The jury in this case have stated in their verdict certain facts and circumstances, related by the defendant to the witness, which may tend or not to establish his guilt. But after all, they are but evidence and not the facts themselves upon which the law can adjudge guilt or innocence. The facts recited tend just as much to show that the liquor was sold, in good faith, to he shipped from Danville, as they do to prove that the defendant’s method of selling was a subterfuge and a mere cover by which to conceal a violation of the law, or to evade its provisions, in order to escape its penalty, and certainly it tends to prove the former fact just • as fully as it does the one that the defendant sold the liquor in Lexington, by himself delivering the jug at the express office for the defendant, who was to call and get it. What the defendant said to the witness, James Eastep, was mere evidence, and not the facts themselves, which the jury should have found before the Court could proceed to judgment. This is the fatal defect in the verdict. We would assume a *636jurisdiction not possessed by us and be guessing at tbe true and crucial fact of guilt, if we should direct a conviction upon tbe present verdict. There is hardly sufficient evidence stated from which to infer that the defendant placed the whiskey in the express office, or had it done, instead of having it shipped from Danville, Va., unless we are permitted, as we are not, to substitute mere conjecture for that certain and reliable proof of a fact which the law requires to establish it.

As said by Chief Justice Shepherd in State v. Finlayson: “Evidently a very important question concerning” interstate commerce was intended to be presented, but we cannot consider it upon this verdict.” Judging from the nature of the findings, the course of the argument here and the briefs of counsel, it was supposed below, we could infer, that the verdict was equivalent to a finding that the whiskey was actually and in good faith sold for shipment from Danville, Va., and the question was whether the transaction was so far interstate traffic as to protect the defendant from prosecution under our law against the unlawful sale of liquors, and also whether the act of -Congress, sometimes called the Wilson Act, applied to the case. But this matter we cannot consider, as it is not at all presented in the record, owing to the imperfection of the verdict in the respect we have indicated.

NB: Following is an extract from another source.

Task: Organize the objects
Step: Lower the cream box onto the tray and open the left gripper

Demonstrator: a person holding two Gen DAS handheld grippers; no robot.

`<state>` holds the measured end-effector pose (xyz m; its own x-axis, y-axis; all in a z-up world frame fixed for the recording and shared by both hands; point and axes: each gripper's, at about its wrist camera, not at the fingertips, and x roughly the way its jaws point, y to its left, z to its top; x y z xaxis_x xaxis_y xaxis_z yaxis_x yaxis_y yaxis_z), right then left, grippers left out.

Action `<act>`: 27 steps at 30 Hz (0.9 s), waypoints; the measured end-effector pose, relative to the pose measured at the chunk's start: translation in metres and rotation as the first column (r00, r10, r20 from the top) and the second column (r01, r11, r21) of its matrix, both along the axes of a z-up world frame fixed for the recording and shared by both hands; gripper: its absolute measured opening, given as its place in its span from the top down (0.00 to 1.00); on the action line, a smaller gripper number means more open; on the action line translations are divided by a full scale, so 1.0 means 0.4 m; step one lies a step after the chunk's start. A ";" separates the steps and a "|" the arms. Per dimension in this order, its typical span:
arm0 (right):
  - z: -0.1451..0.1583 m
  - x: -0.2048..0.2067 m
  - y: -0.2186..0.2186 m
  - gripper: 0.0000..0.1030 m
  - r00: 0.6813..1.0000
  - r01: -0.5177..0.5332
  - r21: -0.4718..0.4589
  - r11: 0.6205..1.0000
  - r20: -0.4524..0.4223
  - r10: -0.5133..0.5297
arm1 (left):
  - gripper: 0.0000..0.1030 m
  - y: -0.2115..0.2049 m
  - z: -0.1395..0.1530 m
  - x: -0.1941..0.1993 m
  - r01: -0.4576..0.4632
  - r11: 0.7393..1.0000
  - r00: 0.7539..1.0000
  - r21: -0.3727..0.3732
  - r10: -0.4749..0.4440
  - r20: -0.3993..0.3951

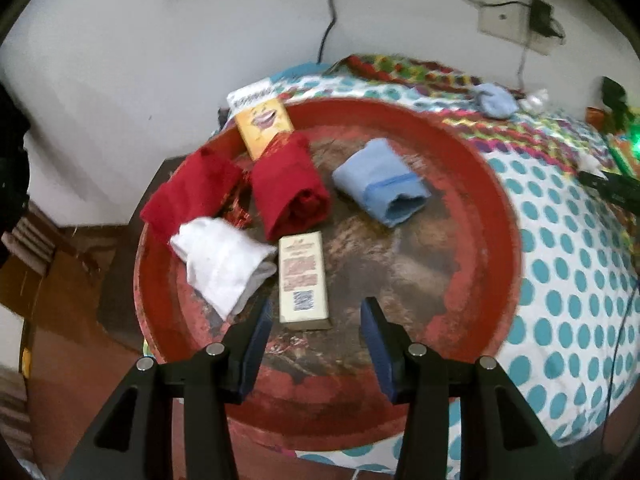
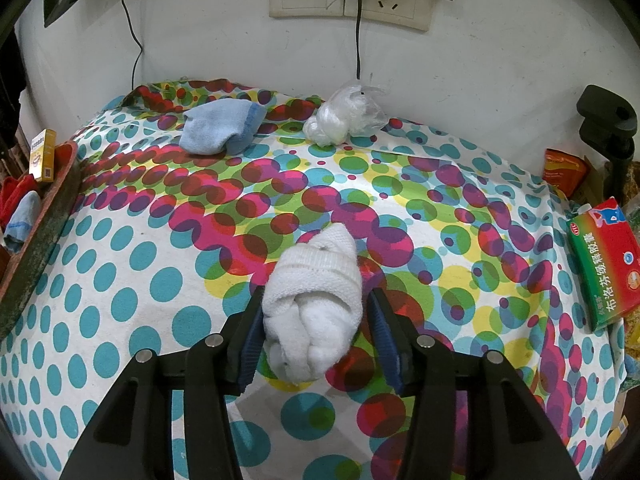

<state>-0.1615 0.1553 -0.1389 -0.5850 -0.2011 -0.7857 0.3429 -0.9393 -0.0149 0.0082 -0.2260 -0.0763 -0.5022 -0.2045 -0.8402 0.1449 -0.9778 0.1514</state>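
On the desk's dotted cloth (image 2: 120, 280), a rolled white sock (image 2: 316, 304) lies between the two fingers of the right gripper (image 2: 318, 334); its jaws stand apart on either side of the roll, the left pad touching or nearly touching it and the right pad with a small gap, so the sock is framed but not squeezed. Farther back on the same cloth, near the wall, a rolled blue sock (image 2: 220, 128) sits just beside a crumpled clear plastic bag (image 2: 346, 116). At the right edge of the desk lies a green and red medicine box (image 2: 604, 264). To the left, the round red tray (image 1: 492, 208) rests on the cloth, and the left gripper (image 1: 316, 332) hangs over its near side with its jaws wide apart and nothing between them. Inside the tray, a pale rectangular box (image 1: 304, 280) lies just ahead of the left gripper's fingertips, with a white sock bundle (image 1: 224, 260) touching its left side. Behind these are two red sock rolls, one near the left rim (image 1: 188, 192) and one toward the middle (image 1: 292, 188), with a second blue sock roll (image 1: 384, 184) to their right. A yellow box (image 1: 264, 124) with a cartoon face leans at the tray's far rim.
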 end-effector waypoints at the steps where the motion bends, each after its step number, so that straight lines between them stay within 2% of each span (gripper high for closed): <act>1: 0.000 0.000 0.000 0.54 1.000 0.000 -0.001 1.000 0.000 0.000 | 0.54 0.006 0.011 0.006 0.003 1.000 1.000 0.002 -0.003 -0.023; 6: 0.000 0.000 0.000 0.54 1.000 0.000 0.001 1.000 -0.001 0.000 | 0.54 0.010 0.039 0.009 -0.014 0.996 0.996 0.085 0.021 -0.083; 13: 0.000 0.000 0.000 0.54 1.000 0.000 0.001 1.000 -0.001 0.000 | 0.54 0.001 0.030 -0.017 -0.057 0.985 0.997 0.163 0.065 -0.044; 16: 0.000 0.000 0.001 0.54 1.000 0.000 -0.001 1.000 0.000 0.000 | 0.54 -0.001 0.043 -0.022 -0.057 0.979 0.996 0.195 0.068 -0.051; 20: 0.000 0.000 0.002 0.54 1.000 0.001 0.000 1.000 0.000 -0.001 | 0.54 0.030 0.064 -0.045 -0.050 0.993 0.998 0.105 0.054 -0.034; 22: -0.001 0.000 0.001 0.54 1.000 0.001 0.009 1.000 -0.005 -0.001 | 0.54 0.050 0.078 -0.053 -0.027 0.998 0.998 0.061 0.030 -0.051; 27: -0.002 -0.002 0.004 0.53 1.000 0.001 0.005 1.000 -0.003 -0.001 | 0.54 0.068 0.079 -0.053 0.008 0.998 0.999 0.057 -0.006 -0.032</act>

Where a special verdict is so defective that the Court cannot pronounce judgment upon it, the rule is to order a new trial. State v. Wallace, 25 N. C., 195; State v. Curtis, 71 N. C., 56; State v. Blue, 84 N. C., 809; State v. Brittain, 89 N. C., 481. “If the verdict does not sufficiently ascertain the fact, a venire facias de novo ought to issue.” 2 Hawkins P. C., p. 622, and note 2. It is of course within the power of the trial Court to direct the jury to retire and further deliberate for the purpose of remedying any defects *637in the verdict. Clementson Special Verdicts, p. 293; State v. Arthur, 21 Iowa, 322.

Our conclusion is that there has been no sufficient- verdict rendered for the Court to determine, as matter of law, the guilt or innocence of the defendant, and the case stands, therefore, as if there had been a mistrial. State v. Curtis, supra. It follows that there was error in entering judgment as upon a conviction, for which there must be another trial.

New Trial.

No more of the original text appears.